Actors in Cpp

2024 06 02 head

There is a strong need for higher-level frameworks ensuring safe concurrent programming.

The Actor Model is one of the best approaches to safe concurrency and legible code [1]. The model is based on Message Passing.

Although multiple actors can run at the same time, an actor will process a given message sequentially. This means that if you send three messages to the same actor, it will just execute one at a time.

Messages are sent asynchronously to an actor that needs to store them somewhere while it is processing another message. The message queue is the place where these messages are stored. The ordering is normally a FIFO First In, First Out order.

Another interesting aspect of the actor model is that it does not matter if the actor that I am sending a message to is running locally or in another node.

An actor is a computational entity that, in response to a message it receives, can concurrently:

  • Send a finite number of messages to other actors.

  • Create a finite number of new actors.

  • Designate the behavior to be used for the next message it receives.

Actors

actors

An actor has exactly one message queue representing its mailbox. It is the sole owner of the message queue and will process all messages stored in the queue.

No other actor has access to the private message queue of a specific message queue. The actor is the sole owner of all messages stored in its mailbox.

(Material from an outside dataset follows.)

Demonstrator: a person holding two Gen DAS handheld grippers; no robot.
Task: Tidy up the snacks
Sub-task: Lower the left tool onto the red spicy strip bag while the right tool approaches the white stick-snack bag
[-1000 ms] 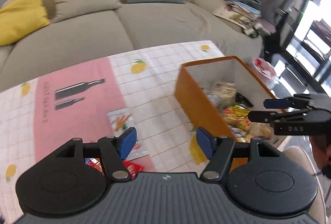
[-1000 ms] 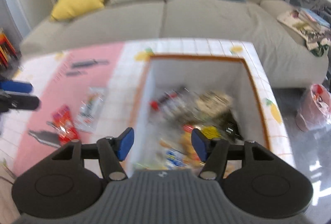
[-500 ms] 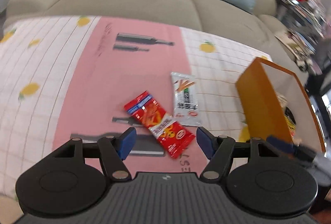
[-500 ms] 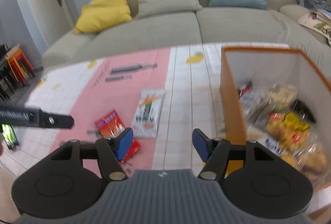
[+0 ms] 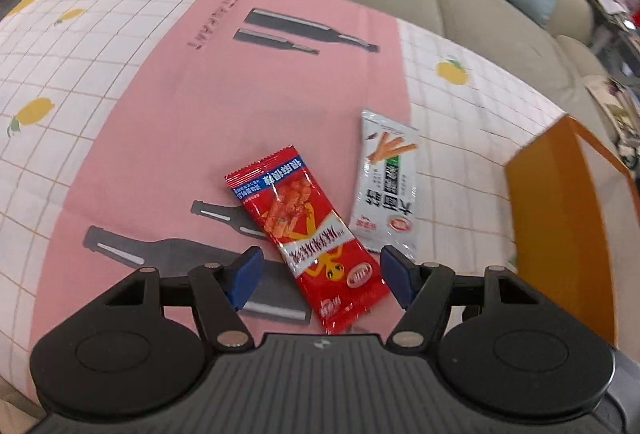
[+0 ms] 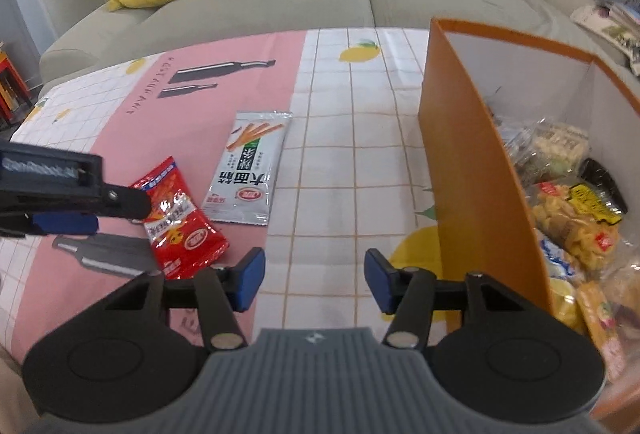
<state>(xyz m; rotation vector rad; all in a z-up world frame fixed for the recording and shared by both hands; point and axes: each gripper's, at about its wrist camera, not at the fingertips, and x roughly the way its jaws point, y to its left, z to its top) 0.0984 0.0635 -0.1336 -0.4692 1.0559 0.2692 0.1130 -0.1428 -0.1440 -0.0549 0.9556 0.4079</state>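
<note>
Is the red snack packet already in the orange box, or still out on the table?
Out. The red snack packet lies flat on the pink tablecloth, left of the orange box, between the open left gripper's fingers, unpinched.

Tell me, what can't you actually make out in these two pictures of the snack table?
- Orange box, left wrist view: its contents are hidden behind its own near wall, and the frame edge cuts it off.
- Red snack packet, right wrist view: its far end is covered by the left gripper.
- Snacks in the box, right wrist view: the labels are too small to read and the nearest ones are blurred.
- Shelf clutter beyond the sofa, both views: blurred.
</note>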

The action of sending a message from one actor to another implies the transfer of ownership for this message. We strongly suggest implementing messages as immutable value objects.

Messages

The message abstraction structure is

    template<typename T>
    class Message {
    public:
        Message(int kind, T data) : _kind{kind}, _data(data) {}

        inline int kind() const noexcept { return _kind; };                    (1)

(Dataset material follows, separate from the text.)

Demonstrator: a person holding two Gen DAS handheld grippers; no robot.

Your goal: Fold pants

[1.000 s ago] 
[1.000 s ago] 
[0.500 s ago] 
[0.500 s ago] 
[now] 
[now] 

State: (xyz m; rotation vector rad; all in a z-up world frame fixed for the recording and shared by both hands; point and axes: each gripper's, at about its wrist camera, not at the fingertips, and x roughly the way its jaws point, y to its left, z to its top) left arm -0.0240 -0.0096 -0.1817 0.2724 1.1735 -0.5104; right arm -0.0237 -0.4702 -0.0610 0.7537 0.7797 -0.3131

        inline void kind(int kind) { _kind = kind; }

        inline T data() const noexcept { return _data; }                       (2)

        inline void data(T data) { _data = data; }
    private:
        int _kind;
        T _data;
    };
1 The field can be used to identify the type of the payload. If you use variants, either put the variant index or define constants for the various payload types. The kind field is when more a legacy field because variants provide build-in check mechanisms.
2 The payload of the message.

Application Messages

Each application will define the payload for the messages sent between actors. We recommend defining an overall message type for all messages defined in the application.

struct PayloadOne {};                                                          (1)
struct PayloadTwo {};

struct Data;                                                                   (2)

typedef std::variant<PayLoadOne, PayLoaTwo> Variants;                          (3)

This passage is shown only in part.